Text-Aware Image Restoration: How Diffusion Models Are Learning to Read and Reconstruct Degraded Text

Image restoration has long been a cornerstone of computer vision, aiming to recover high-quality images from degraded inputs. While recent advances in diffusion models have revolutionized natural image restoration, one critical challenge remains largely unaddressed: faithfully reconstructing textual content in degraded images.

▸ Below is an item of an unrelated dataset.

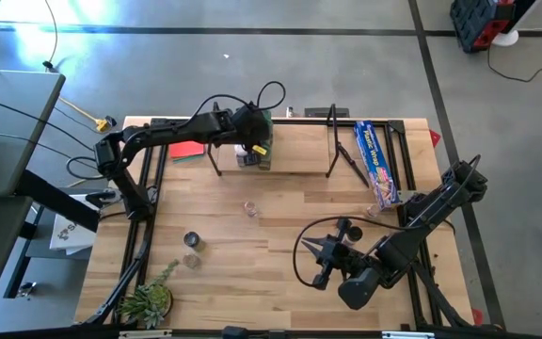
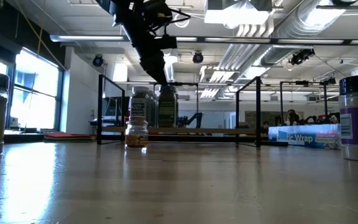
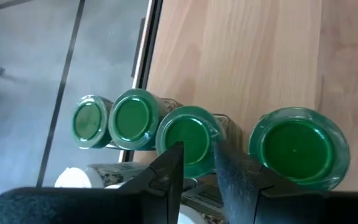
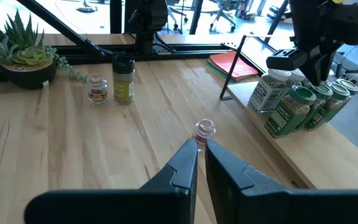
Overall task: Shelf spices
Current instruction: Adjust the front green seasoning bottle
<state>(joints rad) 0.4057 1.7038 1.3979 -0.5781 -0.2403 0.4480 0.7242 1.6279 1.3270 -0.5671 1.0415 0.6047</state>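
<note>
— Spice jars stand in a tight row on the shelf, at 12 o'clock on the surface. What could go wrong for us here?

— Our left hand hangs right over one green-topped jar in that row. We cannot tell if it is grasping that jar or has let it go. The jars touch each other. So we think a crooked lift or a bump could knock one down, and its neighbours might tip too.

— And the jars not on the shelf?

— We see three on the surface. The little clear jar is near the middle. The black-topped jar and the tiny jar just beside it are out at 8 o'clock. Our right hand is clenched on nothing, at 5 o'clock, and points at the little clear jar. That jar is so small that we guess a clumsy poke could push it over.

— What is inside them all?

— The green-topped ones hold greenish flakes. The black-topped jar is full of yellow-green stuff. The two little ones have a bit of red-brown stuff at the bottom. The white-topped jar has a label all round, so we cannot see in. On the shelf we count four green tops and that white one.
</note>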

A new arXiv paper titled Text-Aware Image Restoration with Diffusion Models introduces a breakthrough approach to this problem, proposing a method that not only restores visual quality but also preserves textual fidelity—a task the authors dub Text-Aware Image Restoration (TAIR).

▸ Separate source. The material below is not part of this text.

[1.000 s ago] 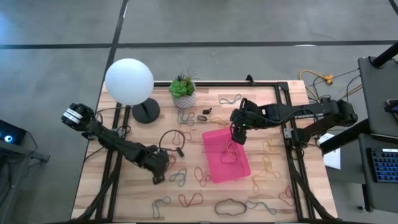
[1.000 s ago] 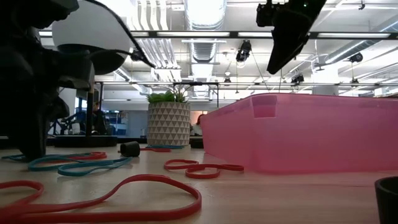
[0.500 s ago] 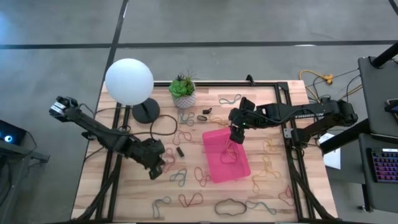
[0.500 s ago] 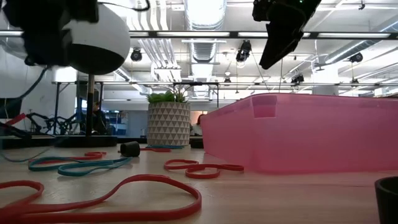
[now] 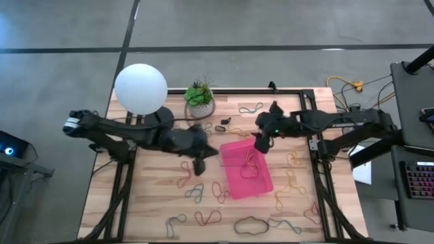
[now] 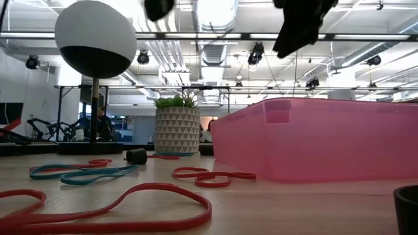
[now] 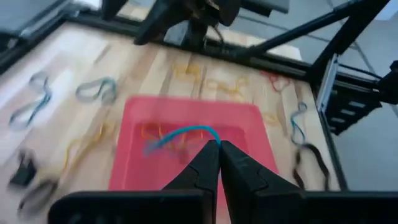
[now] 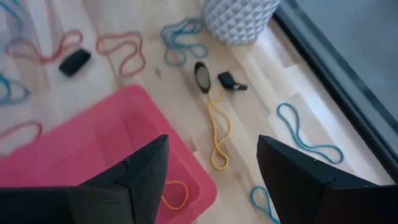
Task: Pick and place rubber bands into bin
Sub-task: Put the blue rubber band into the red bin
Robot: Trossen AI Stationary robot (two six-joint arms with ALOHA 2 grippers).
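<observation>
The pink bin (image 5: 261, 183) lies mid-table with yellow rubber bands (image 5: 251, 163) inside. Many more rubber bands (image 5: 207, 217) lie loose on the wood around it. My left gripper (image 5: 200, 163) hangs in the air just left of the bin, shut on a blue rubber band (image 7: 177, 137). In the left wrist view the bin (image 7: 134, 162) shows ahead of and below the shut fingers (image 7: 217, 152). My right gripper (image 5: 261, 141) hovers open over the bin's far edge with nothing between its fingers (image 8: 146, 171). The bin's corner (image 8: 124, 134) shows below them. My left gripper pinches the blue rubber band at one end (image 7: 210, 133) between its two fingertips. The fingers slant downward, pointing toward the table's right side. The band is lifted clear and curves away slack from the tips above the bin.
A white globe lamp (image 5: 141, 89) and a potted plant (image 5: 199, 99) stand at the far left. Small black parts (image 8: 202, 76) and a yellow band (image 8: 217, 134) lie between the pot and the bin. Black frame rails (image 5: 312, 108) edge the table.
My left gripper has risen from the table's near-left area and swung right and farther back toward the bin. It has tipped from pointing steeply down to a shallower slant. It stays shut. The blue band has come up with it, clear of the wood.
</observation>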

The Problem: Text-Image Hallucination

Traditional diffusion-based restoration models excel at generating plausible textures but often fail to accurately reconstruct text regions. Instead, they produce text-image hallucination—synthesizing text-like patterns that are visually coherent but incorrect. This is particularly problematic for applications like document digitization, street sign understanding, or AR navigation, where even minor text distortions can lead to significant information loss.

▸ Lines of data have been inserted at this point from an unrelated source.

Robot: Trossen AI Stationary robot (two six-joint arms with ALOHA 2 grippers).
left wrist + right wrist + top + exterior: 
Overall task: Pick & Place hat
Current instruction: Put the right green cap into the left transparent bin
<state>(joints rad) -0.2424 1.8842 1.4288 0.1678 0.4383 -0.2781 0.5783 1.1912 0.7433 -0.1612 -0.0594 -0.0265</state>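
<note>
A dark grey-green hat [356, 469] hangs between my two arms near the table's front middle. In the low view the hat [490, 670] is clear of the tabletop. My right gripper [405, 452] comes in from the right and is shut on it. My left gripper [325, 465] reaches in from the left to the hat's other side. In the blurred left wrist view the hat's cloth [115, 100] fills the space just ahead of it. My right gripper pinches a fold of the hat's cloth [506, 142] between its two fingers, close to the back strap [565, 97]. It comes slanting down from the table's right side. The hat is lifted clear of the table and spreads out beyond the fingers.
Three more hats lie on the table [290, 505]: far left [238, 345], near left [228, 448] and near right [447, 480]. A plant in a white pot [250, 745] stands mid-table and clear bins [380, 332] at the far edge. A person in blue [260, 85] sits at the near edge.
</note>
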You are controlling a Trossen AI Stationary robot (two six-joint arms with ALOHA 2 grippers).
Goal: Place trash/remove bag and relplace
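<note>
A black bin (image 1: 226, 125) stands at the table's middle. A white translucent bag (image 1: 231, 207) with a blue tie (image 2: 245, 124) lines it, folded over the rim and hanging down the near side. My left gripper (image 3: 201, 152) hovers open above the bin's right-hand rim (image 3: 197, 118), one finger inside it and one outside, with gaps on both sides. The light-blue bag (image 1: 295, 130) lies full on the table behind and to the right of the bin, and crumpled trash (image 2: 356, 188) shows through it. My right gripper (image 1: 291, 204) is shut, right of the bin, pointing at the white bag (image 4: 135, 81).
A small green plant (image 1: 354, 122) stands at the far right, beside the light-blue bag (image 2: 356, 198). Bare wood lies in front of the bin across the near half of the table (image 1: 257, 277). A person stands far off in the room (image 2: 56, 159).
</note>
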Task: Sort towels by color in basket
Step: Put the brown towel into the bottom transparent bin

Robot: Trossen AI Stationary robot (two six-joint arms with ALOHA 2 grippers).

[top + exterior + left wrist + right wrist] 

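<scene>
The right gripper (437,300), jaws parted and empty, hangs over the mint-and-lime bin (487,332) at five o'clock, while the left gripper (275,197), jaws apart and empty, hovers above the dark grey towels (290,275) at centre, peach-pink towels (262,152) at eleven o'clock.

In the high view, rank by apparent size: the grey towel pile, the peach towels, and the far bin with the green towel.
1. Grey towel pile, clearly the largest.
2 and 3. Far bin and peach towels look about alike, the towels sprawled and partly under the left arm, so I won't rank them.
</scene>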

Introducing TAIR and SA-Text

The paper introduces TAIR, a novel task that explicitly requires the simultaneous recovery of visual content and textual fidelity. To tackle this, the authors present SA-Text, a large-scale benchmark of 100K high-quality scene images densely annotated with diverse and complex text instances. SA-Text is curated using a scalable pipeline that leverages vision-language models (VLMs) to validate and filter text regions, ensuring high-quality annotations.

TeReDiff: A Multi-Task Diffusion Framework

The core innovation is TeReDiff, a multi-task diffusion framework that integrates internal features from diffusion models into a text-spotting module. During training, the model learns to extract rich text representations, which are then used as prompts in subsequent denoising steps. This joint training allows the model to benefit from both generative priors and explicit text supervision, significantly improving text recognition accuracy in restored images.

Key Results

  • Quantitative Gains: TeReDiff outperforms state-of-the-art restoration methods across multiple metrics, achieving higher text recognition accuracy (F1-scores) and better perceptual quality (PSNR, SSIM).
  • Real-World Performance: On the Real-Text dataset, TeReDiff demonstrates robust performance in real-world degradation scenarios, where previous methods often fail.
  • User Study: Human evaluators overwhelmingly preferred TeReDiff’s outputs, with 98.5% favoring its text restoration quality and 89% preferring its overall image quality.

Why This Matters

The implications are vast. From improving OCR in low-quality documents to enhancing readability in AR applications, TAIR bridges the gap between generative image restoration and practical text-based use cases. The release of SA-Text also opens doors for further research in text-conditioned restoration.

Future Directions

The authors highlight challenges like small text restoration and complex scene layouts, suggesting future work could explore advanced prompting techniques or larger datasets. One thing is clear: TAIR represents a significant step toward models that don’t just see but also read.